Again, the Williamses fashioned a strategy that was equal parts pragmatism, ambition, and aesthetic passion. They wanted an open space — enough sun, air, and healthy soil, if you will. Enough opportunity for learning and discovery apart from cutthroat hordes. Having started on their project later in life, perhaps they also felt some propulsion toward more — bargains, and a large supply with little demand. Having moved in affluent circles, perhaps they knew too well the intense herd mentality of status-seeking among peers.
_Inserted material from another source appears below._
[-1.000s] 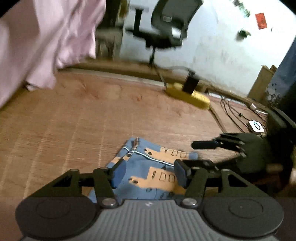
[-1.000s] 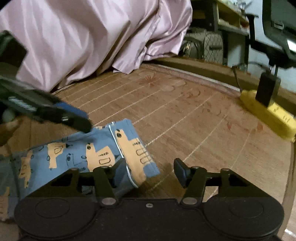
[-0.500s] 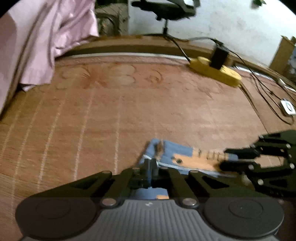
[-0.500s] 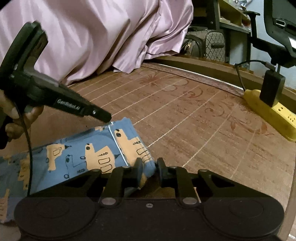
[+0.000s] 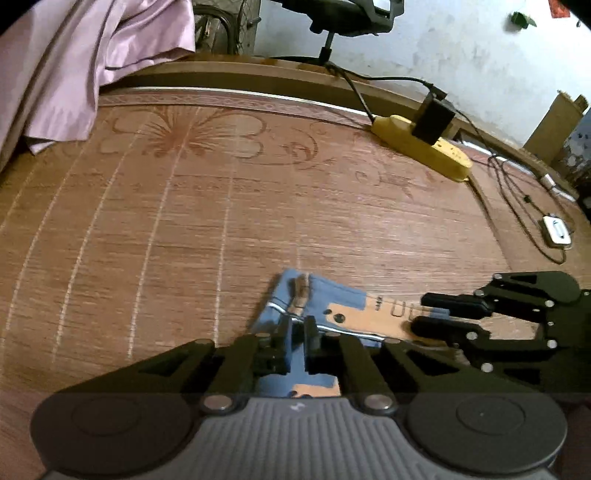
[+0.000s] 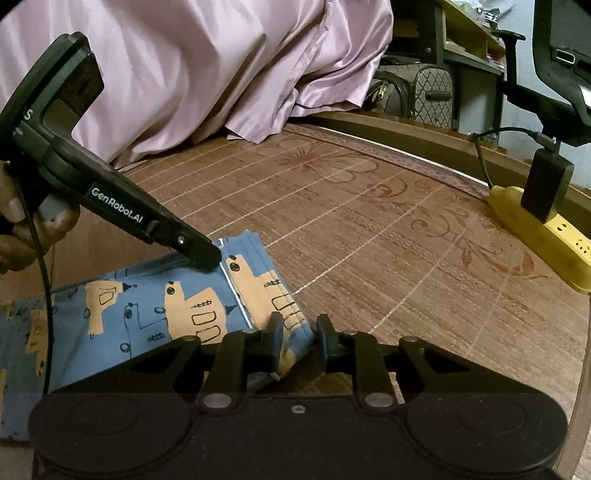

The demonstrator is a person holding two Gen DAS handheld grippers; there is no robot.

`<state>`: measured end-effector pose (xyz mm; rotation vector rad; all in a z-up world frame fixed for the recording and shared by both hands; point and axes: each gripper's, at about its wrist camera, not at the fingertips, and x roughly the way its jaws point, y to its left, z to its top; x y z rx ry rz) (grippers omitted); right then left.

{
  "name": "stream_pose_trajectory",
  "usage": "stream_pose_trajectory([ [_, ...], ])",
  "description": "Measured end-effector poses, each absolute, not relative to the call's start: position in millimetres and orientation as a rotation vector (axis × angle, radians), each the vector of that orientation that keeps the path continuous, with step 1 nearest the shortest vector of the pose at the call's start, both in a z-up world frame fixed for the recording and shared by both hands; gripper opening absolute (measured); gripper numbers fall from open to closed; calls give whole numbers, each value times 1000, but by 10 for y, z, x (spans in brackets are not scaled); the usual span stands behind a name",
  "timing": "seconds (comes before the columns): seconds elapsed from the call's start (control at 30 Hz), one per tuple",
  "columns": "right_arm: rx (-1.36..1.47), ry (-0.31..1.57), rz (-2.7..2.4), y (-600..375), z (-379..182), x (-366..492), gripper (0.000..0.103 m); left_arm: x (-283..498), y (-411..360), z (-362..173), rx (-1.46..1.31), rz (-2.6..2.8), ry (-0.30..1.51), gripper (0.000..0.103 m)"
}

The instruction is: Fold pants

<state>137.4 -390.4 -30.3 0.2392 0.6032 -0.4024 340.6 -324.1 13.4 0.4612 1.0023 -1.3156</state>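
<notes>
Blue pants (image 6: 147, 306) with orange cartoon prints lie flat on the brown woven mat (image 6: 369, 229), hem end toward the mat's middle. My left gripper (image 5: 297, 332) pinches the far corner of the hem (image 5: 325, 299); its jaws stand nearly together with cloth between them and are opening slightly. From the right wrist view, the left gripper (image 6: 207, 258) presses down on the hem's far side, held by a hand (image 6: 22, 236). My right gripper (image 6: 299, 328) holds the near hem corner, bunched cloth between its jaws, which are opening a little. In the left view the right gripper (image 5: 421, 312) sits at the hem's right end.
A pink satin sheet (image 6: 207, 66) is heaped along the mat's far left. A yellow power strip (image 5: 421, 147) with a black charger (image 5: 432, 118) and cables lies at the far right edge, with a small white device (image 5: 556, 230) nearby. An office chair (image 5: 343, 14) stands beyond the wooden frame.
Both grippers went from open to closed on the pants' hem corners. The left gripper moved forward and tilted down onto the far corner. The right gripper stayed in place.
</notes>
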Motion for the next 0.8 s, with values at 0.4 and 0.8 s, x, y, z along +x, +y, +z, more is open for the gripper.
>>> stream_pose_trajectory([
  [0.4, 244, 605, -400, -3902, -310, 1382, 22, 3308, -3372, 87, 550, -1319, 943, 20],
  [0.8, 91, 586, -473, -3803, -348, 1524, 45, 3172, -3413, 214, 628, -1275, 800, 11],
])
Reba was the voracious student and researcher. So when print dealer David Tunick said, “Spend just a few hours researching any aspect of American prints, and you’ll become the expert on that topic,” an additional appeal presented itself — to develop a bona fide expertise in a field as yet unpillaged by art historians. Reba went back to school, earning her PhD in art history from CUNY Graduate Center; her dissertation topic was the history of the Weyhe Gallery, a New York gallery that, writes Dave, “early in the twentieth century, did more than any other to promote prints by American artists.” With the scope of their pond determined, with Reba’s talent for research, with Dave’s “addiction” in full force, and with a mission to bring attention to the undiscovered driving them, they went forth to build a remarkable and renowned American print collection.

4.
Small Victories is filled with examples of how setting a clear, modest path, away from the din, can lead to moments of great discovery and reward. Dave writes, for example, about how prints from the 1930s WPA era opened windows onto that historical moment: “Although the WPA administrators demanded an uplifting and optimistic tone in murals, the prints were censored very little, probably because prints are often considered a lesser art.” Lucienne Bloch, who had worked as an assistant to Diego Rivera, was commissioned to paint a mural of children in a playground that was located in an African American neighborhood of Detroit.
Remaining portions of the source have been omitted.